Mais tout dépend. Je bosse pas mal dans un premier temps sur une écriture mélodique. Une construction qui marche ensuite avec des arrangements qui sont enregistrés vraiment pour tel moment dans la musique. Il y a aussi ce côté recherche, j’avais vraiment envie de chercher et de me surprendre avant tout.

Chercher l’accident en quelque sorte…

Et bien, c’était pas vraiment l’accident parce que si tu prêtes l’oreille, il y a des accidents un peu partout et tu peux t’arrêter sur tout ce que tu entends. Je suis plutôt en quête d’une espèce d’émotion qu’il faut réussir à saisir à un certain moment dans le morceau et essayer de la soulever un petit peu. Voilà, ce que j’ai essayé de faire.

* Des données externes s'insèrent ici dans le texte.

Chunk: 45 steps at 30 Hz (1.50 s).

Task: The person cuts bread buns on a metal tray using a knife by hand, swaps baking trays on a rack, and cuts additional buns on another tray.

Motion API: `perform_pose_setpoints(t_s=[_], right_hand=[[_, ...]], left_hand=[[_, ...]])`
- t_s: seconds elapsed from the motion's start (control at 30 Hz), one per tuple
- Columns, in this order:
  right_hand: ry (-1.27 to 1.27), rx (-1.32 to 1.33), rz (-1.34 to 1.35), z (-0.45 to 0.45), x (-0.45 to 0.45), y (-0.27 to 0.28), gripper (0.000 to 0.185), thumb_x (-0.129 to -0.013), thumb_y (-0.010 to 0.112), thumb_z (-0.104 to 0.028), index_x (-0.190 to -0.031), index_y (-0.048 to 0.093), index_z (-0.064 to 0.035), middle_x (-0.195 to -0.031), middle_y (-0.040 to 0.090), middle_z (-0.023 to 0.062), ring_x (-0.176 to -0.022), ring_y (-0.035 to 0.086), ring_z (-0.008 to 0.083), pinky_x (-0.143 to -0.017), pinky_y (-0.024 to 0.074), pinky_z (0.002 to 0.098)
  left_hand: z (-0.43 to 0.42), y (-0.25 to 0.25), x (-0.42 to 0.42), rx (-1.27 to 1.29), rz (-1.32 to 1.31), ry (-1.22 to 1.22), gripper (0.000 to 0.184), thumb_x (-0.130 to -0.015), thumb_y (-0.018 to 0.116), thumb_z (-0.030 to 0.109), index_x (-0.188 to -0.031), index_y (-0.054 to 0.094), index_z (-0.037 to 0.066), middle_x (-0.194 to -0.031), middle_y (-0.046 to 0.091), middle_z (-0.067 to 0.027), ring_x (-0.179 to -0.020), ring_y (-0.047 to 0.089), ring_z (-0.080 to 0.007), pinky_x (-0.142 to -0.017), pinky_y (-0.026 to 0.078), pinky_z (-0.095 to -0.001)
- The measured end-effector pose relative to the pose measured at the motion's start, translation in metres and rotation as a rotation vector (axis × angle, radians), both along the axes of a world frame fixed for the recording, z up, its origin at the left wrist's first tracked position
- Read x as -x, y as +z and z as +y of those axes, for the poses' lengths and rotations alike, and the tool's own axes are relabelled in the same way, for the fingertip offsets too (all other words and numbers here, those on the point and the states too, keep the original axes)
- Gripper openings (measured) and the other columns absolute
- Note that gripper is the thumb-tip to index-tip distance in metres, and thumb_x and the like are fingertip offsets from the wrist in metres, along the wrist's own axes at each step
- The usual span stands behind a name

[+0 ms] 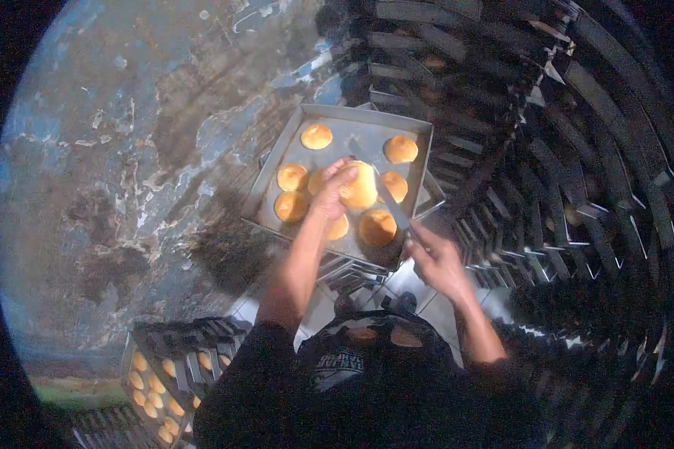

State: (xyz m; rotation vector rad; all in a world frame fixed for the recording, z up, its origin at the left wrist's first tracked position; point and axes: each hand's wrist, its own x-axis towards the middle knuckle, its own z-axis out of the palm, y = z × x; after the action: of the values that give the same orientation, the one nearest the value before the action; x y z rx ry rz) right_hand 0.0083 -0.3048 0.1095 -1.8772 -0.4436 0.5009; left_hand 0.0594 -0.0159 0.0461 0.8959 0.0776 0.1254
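Dark cloth of a shirt (254, 389), with pale printing on it, fills the near middle. Beyond it, a square metal tray (374, 114) lies at the centre. Over the tray, the left hand (332, 193) has its grip closed round a bun (359, 188), pinched between thumb and fingers. The right hand (440, 263) has its grip wrapped about the handle of a knife (394, 206); the blade slants from near right to far left along the right side of that bun. Whether the edge has entered the crust I cannot tell.

More golden buns (317, 136) sit in the tray: one far left, one far right, two nearer on the left, one nearer on the right, two along the near side, and another partly hidden by the left hand.

Near left, a separate batch of buns (156, 383) lies partly behind metal bars. Dark metal racks (584, 206) crowd the right. Stained, peeling paintwork (127, 157) covers the far left, and pale floor tiles (425, 290) show between the arms.
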Motion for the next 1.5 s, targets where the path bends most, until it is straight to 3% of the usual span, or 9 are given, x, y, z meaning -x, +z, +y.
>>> perform_pose_setpoints(t_s=[0.2,0.27,0.43,0.53,0.8,1.13,1.37,1.43,1.5], right_hand=[[-0.018,-0.091,0.049,0.012,-0.002,-0.005,0.044,-0.1,0.058,-0.019,-0.14,0.056,-0.0034,-0.085,0.071,0.0133,-0.077,0.064,0.0127,-0.076,0.0533,0.0326],[-0.016,-0.035,-0.103,0.024,-0.014,-0.001,0.044,-0.1,0.058,-0.018,-0.141,0.055,-0.0035,-0.088,0.072,0.015,-0.079,0.067,0.0151,-0.077,0.0538,0.0328],[0.061,0.047,-0.004,-0.007,0.007,-0.015,0.046,-0.098,0.06,-0.021,-0.141,0.055,-0.003,-0.107,0.073,0.0243,-0.1,0.071,0.0263,-0.091,0.0522,0.0375],[0.015,0.068,0.038,-0.003,0.012,-0.02,0.047,-0.098,0.061,-0.022,-0.14,0.056,-0.0021,-0.109,0.072,0.0265,-0.101,0.071,0.0272,-0.092,0.0521,0.0375],[0.06,-0.026,-0.106,-0.007,-0.001,-0.025,0.044,-0.097,0.062,-0.021,-0.137,0.058,-0.0005,-0.089,0.073,0.0241,-0.086,0.073,0.0219,-0.082,0.0546,0.0374],[0.044,0.031,-0.181,0.012,-0.014,-0.029,0.044,-0.097,0.063,-0.019,-0.137,0.059,-0.0013,-0.088,0.072,0.0231,-0.076,0.07,0.0208,-0.076,0.0546,0.0376],[0.057,-0.074,0.057,0.02,-0.012,-0.05,0.045,-0.097,0.063,-0.02,-0.139,0.058,-0.0028,-0.089,0.075,0.0184,-0.074,0.07,0.0177,-0.076,0.0553,0.0378],[0.026,-0.07,-0.182,0.037,-0.025,-0.058,0.045,-0.097,0.063,-0.019,-0.139,0.058,-0.0035,-0.087,0.074,0.0168,-0.076,0.069,0.0161,-0.077,0.0556,0.036],[0.042,-0.041,-0.165,0.032,-0.022,-0.054,0.045,-0.097,0.063,-0.019,-0.139,0.057,-0.0034,-0.086,0.073,0.0162,-0.077,0.069,0.0157,-0.077,0.0556,0.0352]], left_hand=[[-0.018,0.001,0.004,-0.09,0.075,-0.099,0.063,-0.082,0.08,0.02,-0.133,0.049,-0.001,-0.114,0.066,-0.0096,-0.101,0.068,-0.0198,-0.09,0.057,-0.0361],[-0.039,-0.003,0.004,-0.041,0.154,0.073,0.061,-0.082,0.08,0.019,-0.131,0.05,0.0,-0.113,0.066,-0.0097,-0.102,0.067,-0.02,-0.091,0.056,-0.0354],[0.002,-0.001,0.0,0.009,0.031,-0.018,0.039,-0.084,0.076,0.014,-0.118,0.059,0.003,-0.105,0.069,-0.0103,-0.091,0.07,-0.0199,-0.081,0.06,-0.0346],[-0.007,-0.004,0.007,0.014,0.044,-0.051,0.036,-0.085,0.075,0.015,-0.115,0.059,0.003,-0.104,0.069,-0.0106,-0.091,0.07,-0.0199,-0.081,0.06,-0.0344],[0.001,0.003,0.001,-0.001,0.057,-0.075,0.041,-0.085,0.077,0.016,-0.118,0.057,0.001,-0.106,0.068,-0.0116,-0.095,0.07,-0.0223,-0.083,0.06,-0.0375],[-0.016,-0.016,-0.007,0.04,0.152,0.031,0.038,-0.085,0.076,0.015,-0.115,0.057,0.003,-0.104,0.068,-0.0118,-0.094,0.07,-0.0244,-0.082,0.06,-0.0409],[-0.038,-0.01,-0.002,0.087,0.213,0.137,0.029,-0.088,0.073,0.016,-0.111,0.062,0.001,-0.103,0.069,-0.012,-0.087,0.071,-0.0249,-0.08,0.061,-0.0403],[-0.046,-0.022,-0.01,0.155,0.159,0.249,0.029,-0.089,0.071,0.018,-0.111,0.063,0.0,-0.102,0.07,-0.012,-0.087,0.071,-0.0251,-0.079,0.061,-0.0409],[-0.034,-0.017,-0.013,0.151,0.147,0.232,0.029,-0.09,0.071,0.018,-0.112,0.064,0.0,-0.102,0.07,-0.012,-0.09,0.07,-0.0251,-0.081,0.06,-0.0409]])
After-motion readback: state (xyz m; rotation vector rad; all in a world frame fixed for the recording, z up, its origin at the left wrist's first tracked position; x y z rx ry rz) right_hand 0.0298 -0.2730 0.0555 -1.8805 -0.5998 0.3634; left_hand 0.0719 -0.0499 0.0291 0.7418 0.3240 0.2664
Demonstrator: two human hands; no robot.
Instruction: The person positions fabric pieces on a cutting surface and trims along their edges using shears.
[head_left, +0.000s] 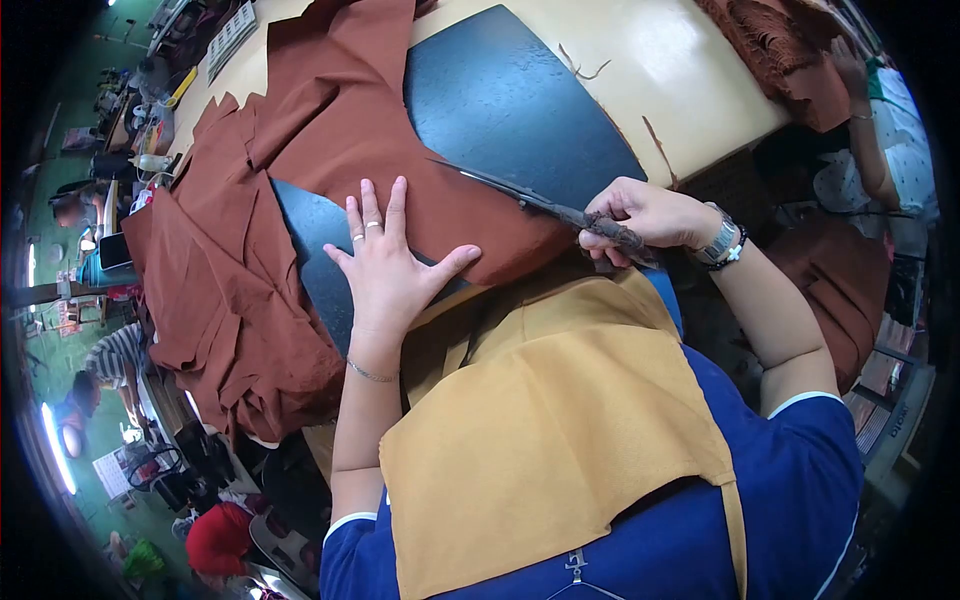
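Note:
My left hand lies flat with its fingers spread, pressing on the lower edge of a rust-brown cloth. In my right hand is a pair of dark scissors, its handles wrapped in something frayed. The scissor blades point left over the brown cloth, close to my left fingers, and look nearly closed. Under the cloth is a dark blue-black board, showing above and to the left of my left hand. More crumpled brown cloth hangs over the table's left side.
The cream table carries thin brown scraps and a frayed brown pile at the far right. Beside that pile is another person's arm. Folded brown cloth sits lower right. A tan apron covers my front.

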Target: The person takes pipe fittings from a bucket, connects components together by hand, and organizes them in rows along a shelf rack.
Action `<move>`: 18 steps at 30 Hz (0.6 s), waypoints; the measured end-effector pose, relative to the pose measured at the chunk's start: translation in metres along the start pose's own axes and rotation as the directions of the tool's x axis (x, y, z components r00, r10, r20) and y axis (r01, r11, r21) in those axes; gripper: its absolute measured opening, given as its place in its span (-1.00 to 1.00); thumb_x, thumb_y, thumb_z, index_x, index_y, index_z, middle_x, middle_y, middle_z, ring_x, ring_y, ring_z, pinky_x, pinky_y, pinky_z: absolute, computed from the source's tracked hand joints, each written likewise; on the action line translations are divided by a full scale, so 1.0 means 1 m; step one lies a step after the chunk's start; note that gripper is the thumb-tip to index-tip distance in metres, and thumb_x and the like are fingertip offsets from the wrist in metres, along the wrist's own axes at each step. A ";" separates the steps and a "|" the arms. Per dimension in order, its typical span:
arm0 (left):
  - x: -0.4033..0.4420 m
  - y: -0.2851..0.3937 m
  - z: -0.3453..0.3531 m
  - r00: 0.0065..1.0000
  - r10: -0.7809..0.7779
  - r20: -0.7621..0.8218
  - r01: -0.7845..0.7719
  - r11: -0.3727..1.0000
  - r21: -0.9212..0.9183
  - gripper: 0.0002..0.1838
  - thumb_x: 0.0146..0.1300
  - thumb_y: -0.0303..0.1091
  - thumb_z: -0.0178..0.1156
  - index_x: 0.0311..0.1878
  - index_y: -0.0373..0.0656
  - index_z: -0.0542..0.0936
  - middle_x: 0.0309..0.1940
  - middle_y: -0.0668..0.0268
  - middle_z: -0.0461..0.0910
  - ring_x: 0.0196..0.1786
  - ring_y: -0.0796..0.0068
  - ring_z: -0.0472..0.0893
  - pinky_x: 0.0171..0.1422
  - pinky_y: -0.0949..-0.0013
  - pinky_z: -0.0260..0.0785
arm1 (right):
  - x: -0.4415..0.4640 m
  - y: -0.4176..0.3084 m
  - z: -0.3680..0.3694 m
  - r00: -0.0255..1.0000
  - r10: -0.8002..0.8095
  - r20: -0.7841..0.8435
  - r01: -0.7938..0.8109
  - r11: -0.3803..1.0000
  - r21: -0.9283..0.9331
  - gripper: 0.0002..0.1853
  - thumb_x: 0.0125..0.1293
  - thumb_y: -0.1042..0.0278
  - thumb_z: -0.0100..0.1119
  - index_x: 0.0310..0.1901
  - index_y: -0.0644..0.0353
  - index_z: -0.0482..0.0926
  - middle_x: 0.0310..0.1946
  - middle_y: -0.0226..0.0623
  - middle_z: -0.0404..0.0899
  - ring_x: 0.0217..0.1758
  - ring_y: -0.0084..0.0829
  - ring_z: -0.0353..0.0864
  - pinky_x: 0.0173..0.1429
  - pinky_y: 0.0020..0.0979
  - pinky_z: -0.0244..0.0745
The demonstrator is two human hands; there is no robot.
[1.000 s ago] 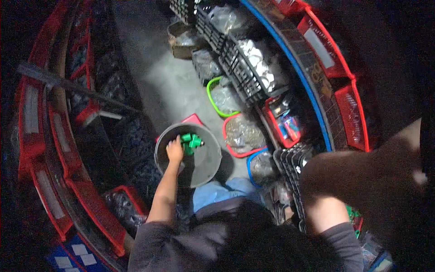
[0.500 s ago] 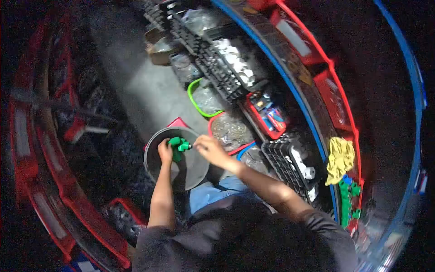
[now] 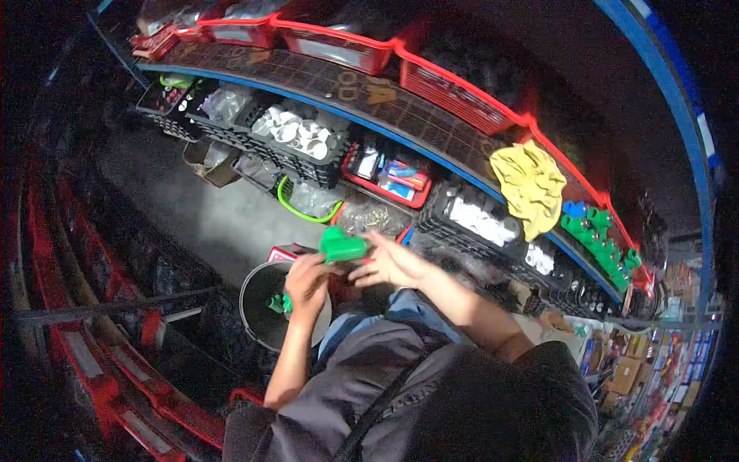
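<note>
A green plastic pipe fitting (image 3: 342,248), seemingly a tee, is held up above the bucket's right side between my two hands. My left hand (image 3: 305,281) grips it from below and left, fingers closed against its underside. At its right end, my right hand (image 3: 394,263) has thumb and fingers around the fitting; the exact contact is blurred. Below my left hand stands a grey round bucket (image 3: 245,308). Inside it lie several green fittings (image 3: 279,303), partly hidden by my left hand and wrist.
A blue-edged shelf (image 3: 431,146) curves ahead, carrying red baskets (image 3: 454,92), a crumpled yellow cloth (image 3: 530,189) and several green fittings (image 3: 596,239). Underneath are black crates (image 3: 296,158) of white fittings, a red basket (image 3: 385,192) and a green-rimmed basket (image 3: 289,206). Grey floor (image 3: 223,223) lies left.
The view has turned toward the shelf. My left hand has risen from inside the bucket, and a green fitting is now raised above it between both hands.
</note>
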State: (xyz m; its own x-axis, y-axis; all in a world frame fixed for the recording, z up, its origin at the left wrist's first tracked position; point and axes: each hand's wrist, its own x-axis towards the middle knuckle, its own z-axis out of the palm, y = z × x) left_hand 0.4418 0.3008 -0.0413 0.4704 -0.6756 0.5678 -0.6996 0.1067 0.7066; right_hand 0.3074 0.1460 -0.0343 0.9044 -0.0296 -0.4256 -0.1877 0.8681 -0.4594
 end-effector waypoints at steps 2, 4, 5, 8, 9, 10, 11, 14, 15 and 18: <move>0.025 0.018 0.024 0.982 0.141 0.125 -0.130 0.987 -0.090 -0.78 -0.24 -0.62 0.23 -0.41 -0.17 0.58 -0.31 0.21 0.58 -0.25 0.17 0.55 -0.15 0.26 0.39 | -0.030 -0.020 -0.007 0.977 -0.188 -0.104 0.196 0.979 0.063 -0.56 0.32 0.14 0.00 0.14 0.16 0.23 -0.13 -0.09 0.50 -0.21 -0.21 0.59 -0.09 -0.22 0.56; 0.045 0.037 0.047 0.954 0.220 0.204 -0.193 0.970 -0.146 -0.77 -0.24 -0.60 0.23 -0.40 -0.17 0.58 -0.26 0.22 0.58 -0.23 0.17 0.54 -0.14 0.26 0.39 | -0.063 -0.038 -0.013 0.929 -0.317 -0.189 0.314 0.948 -0.047 -0.55 0.30 0.24 0.04 0.15 0.21 0.23 -0.14 -0.10 0.50 -0.23 -0.22 0.59 -0.14 -0.26 0.58; 0.054 0.048 0.060 0.940 0.255 0.226 -0.216 0.959 -0.186 -0.77 -0.23 -0.60 0.23 -0.38 -0.18 0.58 -0.26 0.22 0.58 -0.22 0.17 0.55 -0.12 0.25 0.39 | -0.081 -0.046 -0.018 0.912 -0.354 -0.206 0.343 0.935 -0.089 -0.52 0.29 0.30 0.05 0.19 0.27 0.21 -0.10 -0.11 0.47 -0.19 -0.26 0.58 -0.15 -0.29 0.58; 0.067 0.080 0.105 0.938 0.220 0.269 -0.131 0.941 -0.312 -0.79 -0.11 -0.60 0.20 -0.31 -0.23 0.56 -0.27 0.20 0.59 -0.17 0.17 0.55 -0.05 0.23 0.37 | -0.131 -0.059 -0.026 0.784 -0.539 -0.309 0.497 0.842 -0.210 -0.55 0.30 0.40 0.00 0.19 0.30 0.20 -0.01 -0.15 0.41 -0.10 -0.33 0.55 -0.11 -0.30 0.57; 0.070 0.096 0.118 0.952 0.160 0.262 -0.058 0.932 -0.358 -0.81 -0.06 -0.60 0.18 -0.30 -0.25 0.55 -0.28 0.19 0.59 -0.16 0.19 0.55 -0.03 0.24 0.37 | -0.146 -0.059 -0.035 0.733 -0.610 -0.302 0.554 0.792 -0.255 -0.55 0.29 0.41 0.00 0.19 0.29 0.20 -0.02 -0.17 0.41 -0.08 -0.34 0.54 -0.10 -0.30 0.57; 0.069 0.105 0.133 0.960 0.118 0.254 -0.014 0.926 -0.378 -0.84 0.01 -0.59 0.14 -0.27 -0.27 0.54 -0.25 0.17 0.59 -0.14 0.23 0.56 0.00 0.26 0.35 | -0.160 -0.061 -0.043 0.676 -0.678 -0.288 0.606 0.734 -0.305 -0.55 0.29 0.43 0.01 0.19 0.28 0.20 -0.04 -0.18 0.42 -0.07 -0.34 0.53 -0.09 -0.30 0.56; 0.066 0.113 0.148 0.970 0.065 0.236 0.042 0.907 -0.419 -0.83 0.02 -0.59 0.14 -0.26 -0.27 0.54 -0.24 0.16 0.58 -0.13 0.24 0.55 0.01 0.27 0.35 | -0.174 -0.061 -0.050 0.628 -0.706 -0.328 0.623 0.708 -0.332 -0.54 0.26 0.46 0.04 0.19 0.24 0.20 -0.03 -0.19 0.42 -0.05 -0.36 0.51 -0.06 -0.29 0.55; 0.066 0.142 0.194 0.963 0.000 0.271 0.116 0.904 -0.412 -0.82 0.05 -0.57 0.12 -0.23 -0.28 0.52 -0.22 0.14 0.57 -0.12 0.27 0.55 0.03 0.31 0.33 | -0.215 -0.058 -0.079 0.426 -0.817 -0.389 0.711 0.568 -0.414 -0.45 0.15 0.53 0.18 0.18 0.26 0.24 0.04 -0.21 0.38 0.07 -0.42 0.40 0.08 -0.40 0.42; 0.068 0.152 0.206 0.949 -0.002 0.316 0.136 0.905 -0.404 -0.83 0.05 -0.56 0.12 -0.23 -0.29 0.53 -0.22 0.15 0.57 -0.12 0.27 0.55 0.03 0.31 0.33 | -0.228 -0.057 -0.087 0.341 -0.851 -0.399 0.722 0.509 -0.468 -0.43 0.12 0.52 0.21 0.17 0.26 0.25 0.05 -0.21 0.37 0.08 -0.43 0.39 0.12 -0.42 0.37; 0.075 0.183 0.244 0.894 0.107 0.434 0.099 0.900 -0.425 -0.73 0.08 -0.48 0.17 -0.10 -0.26 0.50 -0.14 0.14 0.53 -0.08 0.24 0.52 0.05 0.30 0.32 | -0.261 -0.053 -0.105 0.167 -0.885 -0.435 0.766 0.394 -0.508 -0.39 0.07 0.58 0.24 0.18 0.28 0.23 0.09 -0.21 0.35 0.13 -0.41 0.36 0.20 -0.42 0.28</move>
State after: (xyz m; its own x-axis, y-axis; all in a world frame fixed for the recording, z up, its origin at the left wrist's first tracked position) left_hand 0.2176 0.0916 0.0278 0.1122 -0.9096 0.4001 -0.3546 0.3394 0.8712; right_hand 0.0416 0.0561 0.0193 0.1499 -0.9887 -0.0039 0.4244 0.0679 -0.9029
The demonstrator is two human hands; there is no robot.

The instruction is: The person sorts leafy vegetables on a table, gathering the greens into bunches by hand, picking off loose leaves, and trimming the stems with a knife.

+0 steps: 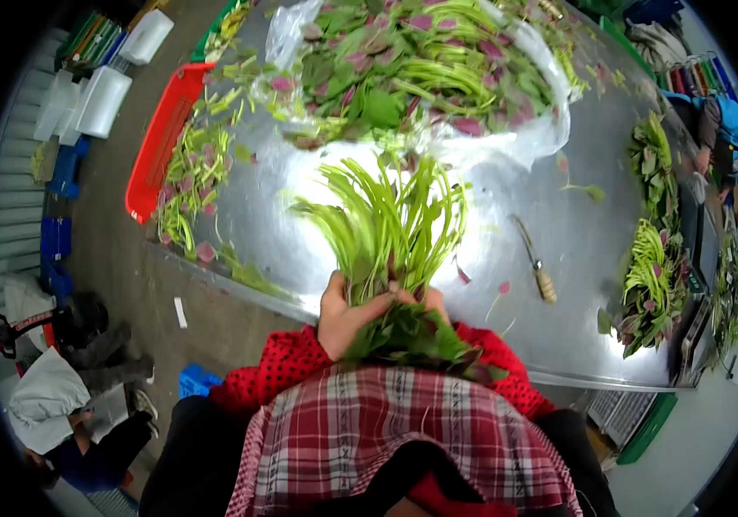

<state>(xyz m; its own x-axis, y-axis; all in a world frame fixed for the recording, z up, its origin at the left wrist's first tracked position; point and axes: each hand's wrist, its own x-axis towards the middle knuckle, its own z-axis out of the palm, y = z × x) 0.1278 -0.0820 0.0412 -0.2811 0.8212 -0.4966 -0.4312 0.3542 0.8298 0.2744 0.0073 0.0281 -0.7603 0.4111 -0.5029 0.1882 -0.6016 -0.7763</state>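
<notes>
A bunch of leafy greens (386,215) is held between my two hands at the near edge of the metal table, its pale green stems fanned away from me and its dark leaves toward my apron. My left hand (345,317) wraps round the left side of the bunch. On the right side, my right hand (425,302) grips it too, partly hidden by stems and leaves. Beyond the bunch lies a large heap of green and purple leaves (421,73) on a clear plastic bag (524,142). A curved blade with a wooden handle (544,283) rests to the right.
A red crate (166,142) stands at the table's left edge beside loose trimmings (192,181). Stacked bunches (652,276) lie along the right side of the metal table (584,336). One person (59,401) is at lower left, another (727,129) at upper right.
</notes>
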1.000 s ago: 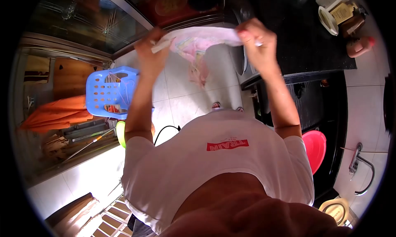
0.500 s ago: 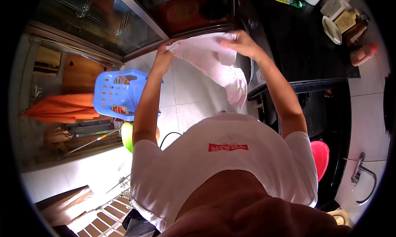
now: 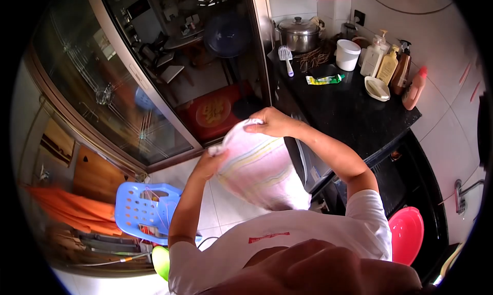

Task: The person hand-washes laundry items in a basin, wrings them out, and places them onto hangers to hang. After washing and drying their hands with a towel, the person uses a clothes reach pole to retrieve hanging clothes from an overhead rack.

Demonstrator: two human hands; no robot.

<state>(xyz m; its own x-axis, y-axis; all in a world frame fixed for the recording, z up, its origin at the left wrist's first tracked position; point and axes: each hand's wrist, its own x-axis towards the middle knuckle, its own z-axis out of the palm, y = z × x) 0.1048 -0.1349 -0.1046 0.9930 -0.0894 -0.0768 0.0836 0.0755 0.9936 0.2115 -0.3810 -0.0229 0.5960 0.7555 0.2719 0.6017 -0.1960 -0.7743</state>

Dans la biographie de Pellicule livrée à la presse, il y a un passage qui dit : « Davide Balula mélange des variations numériques éclatées en symbiose avec un biotope acoustique fait de croisements et d’échanges qui ornent les résonances d’une ballade folk envoûtée et envoûtante. » Ne trouves-tu pas l’usage de certains termes prétentieux ?

Heu… peut-être, mais ça ne me choque pas plus que ça. En même temps ce n’est qu’une bio… je ne sais pas, tu l’as pris comme ça ?

Disons que ça peut prêter à confusion…

(Visiblement embarrassé) Je ne veux pas dire que le contenu de la bio est faux, parce que ça se rapproche assez de ce à quoi je tends. Quand je vois tous mes morceaux, ils se réfèrent assez à une idée qui va déclencher la composition (sculpture, performances…). L’idée « biotope », je trouvais cela bien adapté parce que tu peux descendre dans chaque couche du titre – que ce soit mélodique ou de timbre sonore – chaque fois tu peux y descendre ou remonter. Maintenant, pour ce qui est de cette phrase, je trouve qu’elle représente assez bien le disque. Peut-être que c’est la formulation qui t’a dérangée…

Peut-être bien. Pellicule se rapproche donc d’un album concept mûrement réfléchi…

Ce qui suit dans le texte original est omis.